▶ _Task description_: What you return should be every line of the material, unchanged.

(Records supplied)

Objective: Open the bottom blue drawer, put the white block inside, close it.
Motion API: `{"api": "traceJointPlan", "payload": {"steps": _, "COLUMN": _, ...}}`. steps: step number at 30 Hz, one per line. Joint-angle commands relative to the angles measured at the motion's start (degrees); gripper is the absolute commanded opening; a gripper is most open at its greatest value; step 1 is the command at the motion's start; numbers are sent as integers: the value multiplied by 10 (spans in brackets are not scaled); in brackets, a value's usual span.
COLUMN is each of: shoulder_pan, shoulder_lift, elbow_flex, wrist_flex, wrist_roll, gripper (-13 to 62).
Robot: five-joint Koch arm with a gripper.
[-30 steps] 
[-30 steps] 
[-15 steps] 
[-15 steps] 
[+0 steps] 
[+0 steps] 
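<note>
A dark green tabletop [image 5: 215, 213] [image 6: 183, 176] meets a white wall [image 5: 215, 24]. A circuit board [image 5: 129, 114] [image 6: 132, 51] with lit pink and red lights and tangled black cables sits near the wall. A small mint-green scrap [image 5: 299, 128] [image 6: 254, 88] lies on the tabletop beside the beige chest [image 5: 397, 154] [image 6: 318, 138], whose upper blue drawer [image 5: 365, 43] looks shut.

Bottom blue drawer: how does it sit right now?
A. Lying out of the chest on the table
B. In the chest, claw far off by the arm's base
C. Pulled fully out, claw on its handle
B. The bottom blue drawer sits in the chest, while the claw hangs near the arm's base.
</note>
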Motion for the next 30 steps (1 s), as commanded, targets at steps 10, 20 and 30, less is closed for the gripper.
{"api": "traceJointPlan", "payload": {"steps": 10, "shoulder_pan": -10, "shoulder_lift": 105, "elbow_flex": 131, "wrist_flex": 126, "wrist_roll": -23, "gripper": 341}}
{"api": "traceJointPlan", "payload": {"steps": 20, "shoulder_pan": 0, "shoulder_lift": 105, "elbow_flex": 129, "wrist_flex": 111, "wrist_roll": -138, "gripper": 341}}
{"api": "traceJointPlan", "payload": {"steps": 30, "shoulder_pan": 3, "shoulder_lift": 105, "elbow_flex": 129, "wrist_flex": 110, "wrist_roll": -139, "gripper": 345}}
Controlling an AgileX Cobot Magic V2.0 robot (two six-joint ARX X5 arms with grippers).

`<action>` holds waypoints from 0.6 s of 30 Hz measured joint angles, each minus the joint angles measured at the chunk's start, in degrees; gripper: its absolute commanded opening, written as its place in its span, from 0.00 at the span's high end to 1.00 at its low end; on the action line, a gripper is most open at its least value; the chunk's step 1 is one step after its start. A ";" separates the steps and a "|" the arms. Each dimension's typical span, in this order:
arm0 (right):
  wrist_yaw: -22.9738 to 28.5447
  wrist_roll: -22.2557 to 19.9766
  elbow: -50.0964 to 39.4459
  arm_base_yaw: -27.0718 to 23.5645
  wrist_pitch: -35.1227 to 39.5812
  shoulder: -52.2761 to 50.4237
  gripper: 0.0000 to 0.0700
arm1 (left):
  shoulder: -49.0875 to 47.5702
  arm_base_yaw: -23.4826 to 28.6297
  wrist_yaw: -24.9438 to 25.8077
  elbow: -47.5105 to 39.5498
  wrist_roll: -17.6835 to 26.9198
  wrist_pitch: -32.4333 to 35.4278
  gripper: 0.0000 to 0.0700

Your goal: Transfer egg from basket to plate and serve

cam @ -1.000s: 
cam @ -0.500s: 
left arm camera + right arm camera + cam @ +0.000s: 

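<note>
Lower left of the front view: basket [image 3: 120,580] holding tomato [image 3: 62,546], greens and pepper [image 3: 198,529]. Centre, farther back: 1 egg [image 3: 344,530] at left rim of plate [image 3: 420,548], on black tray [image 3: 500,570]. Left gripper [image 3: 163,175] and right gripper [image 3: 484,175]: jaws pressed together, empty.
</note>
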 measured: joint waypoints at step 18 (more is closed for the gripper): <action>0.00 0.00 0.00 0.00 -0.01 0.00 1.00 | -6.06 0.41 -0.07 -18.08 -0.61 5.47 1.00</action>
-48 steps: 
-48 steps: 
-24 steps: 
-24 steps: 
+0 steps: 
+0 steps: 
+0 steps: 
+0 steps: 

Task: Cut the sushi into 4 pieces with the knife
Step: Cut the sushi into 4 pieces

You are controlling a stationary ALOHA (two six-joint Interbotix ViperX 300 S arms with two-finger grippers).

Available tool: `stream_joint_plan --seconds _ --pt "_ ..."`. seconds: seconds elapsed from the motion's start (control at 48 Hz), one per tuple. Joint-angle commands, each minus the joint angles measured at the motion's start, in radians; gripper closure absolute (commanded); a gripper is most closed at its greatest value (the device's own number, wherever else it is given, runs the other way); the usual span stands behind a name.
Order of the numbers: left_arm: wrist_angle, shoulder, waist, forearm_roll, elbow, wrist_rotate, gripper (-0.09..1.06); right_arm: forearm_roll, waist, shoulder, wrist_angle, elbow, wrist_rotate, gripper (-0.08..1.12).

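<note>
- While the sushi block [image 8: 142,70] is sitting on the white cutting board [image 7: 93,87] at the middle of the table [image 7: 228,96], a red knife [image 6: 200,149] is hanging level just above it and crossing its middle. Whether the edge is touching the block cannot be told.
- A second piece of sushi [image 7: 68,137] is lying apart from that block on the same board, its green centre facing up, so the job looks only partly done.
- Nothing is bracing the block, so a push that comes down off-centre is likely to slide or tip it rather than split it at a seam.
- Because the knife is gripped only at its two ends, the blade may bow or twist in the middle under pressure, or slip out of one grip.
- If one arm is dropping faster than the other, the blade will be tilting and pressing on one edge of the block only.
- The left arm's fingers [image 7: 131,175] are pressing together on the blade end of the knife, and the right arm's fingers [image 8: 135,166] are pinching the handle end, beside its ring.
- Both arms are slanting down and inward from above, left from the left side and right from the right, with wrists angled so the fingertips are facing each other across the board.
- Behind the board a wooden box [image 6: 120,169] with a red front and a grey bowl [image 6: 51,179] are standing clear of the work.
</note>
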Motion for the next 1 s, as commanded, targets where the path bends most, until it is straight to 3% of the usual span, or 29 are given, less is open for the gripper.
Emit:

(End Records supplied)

▶ _Expected answer_:
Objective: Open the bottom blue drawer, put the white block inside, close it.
Motion API: `{"api": "traceJointPlan", "payload": {"steps": _, "COLUMN": _, ...}}`. steps: step number at 30 Hz, one per line. Joint-angle commands relative to the angles measured at the motion's start (degrees); gripper is the absolute commanded opening; a gripper is most open at its greatest value; step 1 is the command at the motion's start; numbers are sent as integers: the value multiplied by 10 (spans in brackets are not scaled); in brackets, a value's usual span.
COLUMN is each of: shoulder_pan, shoulder_lift, elbow_flex, wrist_flex, wrist_roll, gripper (-13 to 62).
Robot: five-joint Koch arm with a gripper.
[-30 steps] 
[-30 steps] 
[-15 steps] 
[-15 steps] 
[+0 steps] 
[+0 steps] 
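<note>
A dark green tabletop [image 5: 215, 213] [image 6: 183, 176] meets a white wall [image 5: 215, 24]. A circuit board [image 5: 129, 114] [image 6: 132, 51] with lit pink and red lights and tangled black cables sits near the wall. A small mint-green scrap [image 5: 299, 128] [image 6: 254, 88] lies on the tabletop beside the beige chest [image 5: 397, 154] [image 6: 318, 138], whose upper blue drawer [image 5: 365, 43] looks shut.

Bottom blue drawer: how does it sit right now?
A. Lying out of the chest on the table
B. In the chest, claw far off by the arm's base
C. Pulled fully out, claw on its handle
B. The bottom blue drawer sits in the chest, while the claw hangs near the arm's base.
</note>
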Motion for the next 30 steps (1 s), as commanded, targets at steps 10, 20 and 30, less is closed for the gripper.
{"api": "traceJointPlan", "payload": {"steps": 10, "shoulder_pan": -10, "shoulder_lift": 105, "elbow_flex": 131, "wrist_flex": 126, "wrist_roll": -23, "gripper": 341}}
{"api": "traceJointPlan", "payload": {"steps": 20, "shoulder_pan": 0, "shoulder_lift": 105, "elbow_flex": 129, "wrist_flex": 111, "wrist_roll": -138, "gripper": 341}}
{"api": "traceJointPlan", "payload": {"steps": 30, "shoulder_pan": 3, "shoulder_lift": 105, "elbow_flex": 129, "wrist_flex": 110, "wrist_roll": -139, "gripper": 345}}
Controlling an AgileX Cobot Magic V2.0 robot (two six-joint ARX X5 arms with grippers).

`<action>` holds waypoints from 0.6 s of 30 Hz measured joint angles, each minus the joint angles measured at the chunk's start, in degrees; gripper: its absolute commanded opening, written as its place in its span, from 0.00 at the span's high end to 1.00 at its low end; on the action line, a gripper is most open at its least value; the chunk's step 1 is one step after its start. A ";" separates the steps and a "|" the arms. Each dimension's typical span, in this order:
arm0 (right):
  wrist_yaw: -22.9738 to 28.5447
  wrist_roll: -22.2557 to 19.9766
  elbow: -50.0964 to 39.4459
  arm_base_yaw: -27.0718 to 23.5645
  wrist_pitch: -35.1227 to 39.5812
  shoulder: -52.2761 to 50.4237
  gripper: 0.0000 to 0.0700
arm1 (left):
  shoulder: -49.0875 to 47.5702
  arm_base_yaw: -23.4826 to 28.6297
  wrist_yaw: -24.9438 to 25.8077
  elbow: -47.5105 to 39.5498
  wrist_roll: -17.6835 to 26.9198
  wrist_pitch: -32.4333 to 35.4278
  gripper: 0.0000 to 0.0700

Your goal: Transfer egg from basket to plate and serve

cam @ -1.000s: 
cam @ -0.500s: 
left arm camera + right arm camera + cam @ +0.000s: 

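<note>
Lower left of the front view: basket [image 3: 120,580] holding tomato [image 3: 62,546], greens and pepper [image 3: 198,529]. Centre, farther back: 1 egg [image 3: 344,530] at left rim of plate [image 3: 420,548], on black tray [image 3: 500,570]. Left gripper [image 3: 163,175] and right gripper [image 3: 484,175]: jaws pressed together, empty.
</note>
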 measured: joint waypoints at step 18 (more is closed for the gripper): <action>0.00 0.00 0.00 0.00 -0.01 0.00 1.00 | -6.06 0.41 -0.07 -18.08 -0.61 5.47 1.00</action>
-48 steps: 
-48 steps: 
-24 steps: 
-24 steps: 
+0 steps: 
+0 steps: 
+0 steps: 
+0 steps: 

Task: Cut the sushi into 4 pieces with the knife
Step: Cut the sushi into 4 pieces

You are controlling a stationary ALOHA (two six-joint Interbotix ViperX 300 S arms with two-finger grippers).

Available tool: `stream_joint_plan --seconds _ --pt "_ ..."`. seconds: seconds elapsed from the motion's start (control at 48 Hz), one per tuple. Joint-angle commands, each minus the joint angles measured at the motion's start, in radians; gripper closure absolute (commanded); a gripper is most closed at its greatest value (the device's own number, wherever else it is given, runs the other way); the usual span stands behind a name.
Order of the numbers: left_arm: wrist_angle, shoulder, waist, forearm_roll, elbow, wrist_rotate, gripper (-0.09..1.06); right_arm: forearm_roll, waist, shoulder, wrist_angle, elbow, wrist_rotate, gripper (-0.08..1.12).

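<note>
- While the sushi block [image 8: 142,70] is sitting on the white cutting board [image 7: 93,87] at the middle of the table [image 7: 228,96], a red knife [image 6: 200,149] is hanging level just above it and crossing its middle. Whether the edge is touching the block cannot be told.
- A second piece of sushi [image 7: 68,137] is lying apart from that block on the same board, its green centre facing up, so the job looks only partly done.
- Nothing is bracing the block, so a push that comes down off-centre is likely to slide or tip it rather than split it at a seam.
- Because the knife is gripped only at its two ends, the blade may bow or twist in the middle under pressure, or slip out of one grip.
- If one arm is dropping faster than the other, the blade will be tilting and pressing on one edge of the block only.
- The left arm's fingers [image 7: 131,175] are pressing together on the blade end of the knife, and the right arm's fingers [image 8: 135,166] are pinching the handle end, beside its ring.
- Both arms are slanting down and inward from above, left from the left side and right from the right, with wrists angled so the fingertips are facing each other across the board.
- Behind the board a wooden box [image 6: 120,169] with a red front and a grey bowl [image 6: 51,179] are standing clear of the work.
</note>
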Motion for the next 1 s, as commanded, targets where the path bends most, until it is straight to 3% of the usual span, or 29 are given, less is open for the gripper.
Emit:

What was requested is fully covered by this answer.